24 Jun 2004
You can learn several lessons from last week's U.S. Open championship. Among them are having a game plan, how to deal with thick rough and adapting to changing course conditions.
When the golfers were playing practice rounds at Shinnecock Hills to prepare for the tournament, they were developing a game plan.
They analyze which club to use off of each tee to give themselves the best opportunity to stay in the fairway, as there is a heavy penalty for having to play from the rough.
They check for all likely pin positions, and they check each hole for the best possible angle to approach those positions with their shot to the green. A near-disaster happened to eventual winner Retief Goosen on the 15th hole Sunday, when the rough caused his clubface to shut violently at impact and send the ball sailing way off-line and into the gallery.

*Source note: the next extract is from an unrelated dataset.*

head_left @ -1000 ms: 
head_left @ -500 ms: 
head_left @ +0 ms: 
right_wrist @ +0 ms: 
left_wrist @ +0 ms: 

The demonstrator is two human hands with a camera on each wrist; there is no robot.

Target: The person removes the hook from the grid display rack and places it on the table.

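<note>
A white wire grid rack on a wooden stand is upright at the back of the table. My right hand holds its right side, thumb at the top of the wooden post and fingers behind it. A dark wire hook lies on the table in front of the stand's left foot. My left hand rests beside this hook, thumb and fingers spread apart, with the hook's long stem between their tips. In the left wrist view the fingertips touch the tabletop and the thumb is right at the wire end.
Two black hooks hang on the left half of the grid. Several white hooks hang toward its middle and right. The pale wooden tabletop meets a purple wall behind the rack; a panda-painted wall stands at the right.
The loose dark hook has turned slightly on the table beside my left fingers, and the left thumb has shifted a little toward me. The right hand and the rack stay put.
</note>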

Attempting to hit a club that does not have a lot of loft out of heavy rough will cause this to happen. You must get the ball up into the air quickly to avoid this. Loft is your friend in this situation.
Only a near-miraculous shot enabled Goosen to get up-and-down and save par.
Goosen learned his lesson. On the next hole, the par-5 16th, he elected to pitch safely out of the rough and position his ball for the best possible approach angle to the green. You could hear Goosen and his caddie discussing where they wanted to be on their next shot. He went on to birdie the hole.
The shot you can attempt out of the rough really depends on the lie you get. If it is really thick, you might just have to take your medicine, forget going for the green and pitch it back to the fairway with a short, lofted club.
Phil Mickelson abandoned his long irons and used a 5-wood, added to his bag for this event, to get the ball up quickly out of the rough. This gave him a chance from 200 yards that a long iron would not have.
Mickelson and his caddie also discussed where to leave the ball in the event the shot did not go exactly where desired.
Even though they had a game plan, the course had changed radically from the first two rounds, so the players had to change and adapt as well. It was clearly difficult to get a short pitch to stay on the green, because of the slopes and the increasing dry, hard greens.
The tight lies surrounding the greens also tested nerves, as there was no room for error. We saw players putting from off the green to try and avoid hitting the ball too hard. They were also playing a lot of bump-and-run shots, trying to hit into banks, get a hard first hop, and hope the ball would slow down before it reached the green.
Mickelson can spin and flop his short shots, but he did not do much of that, as it would have been impossible to stop the ball on the green.
Learn from these two great players. Develop a game plan before you tee off, but be ready to adapt to changing course conditions (every course changes during a round of golf), and learn to read your lies in the rough to know what shot to attempt.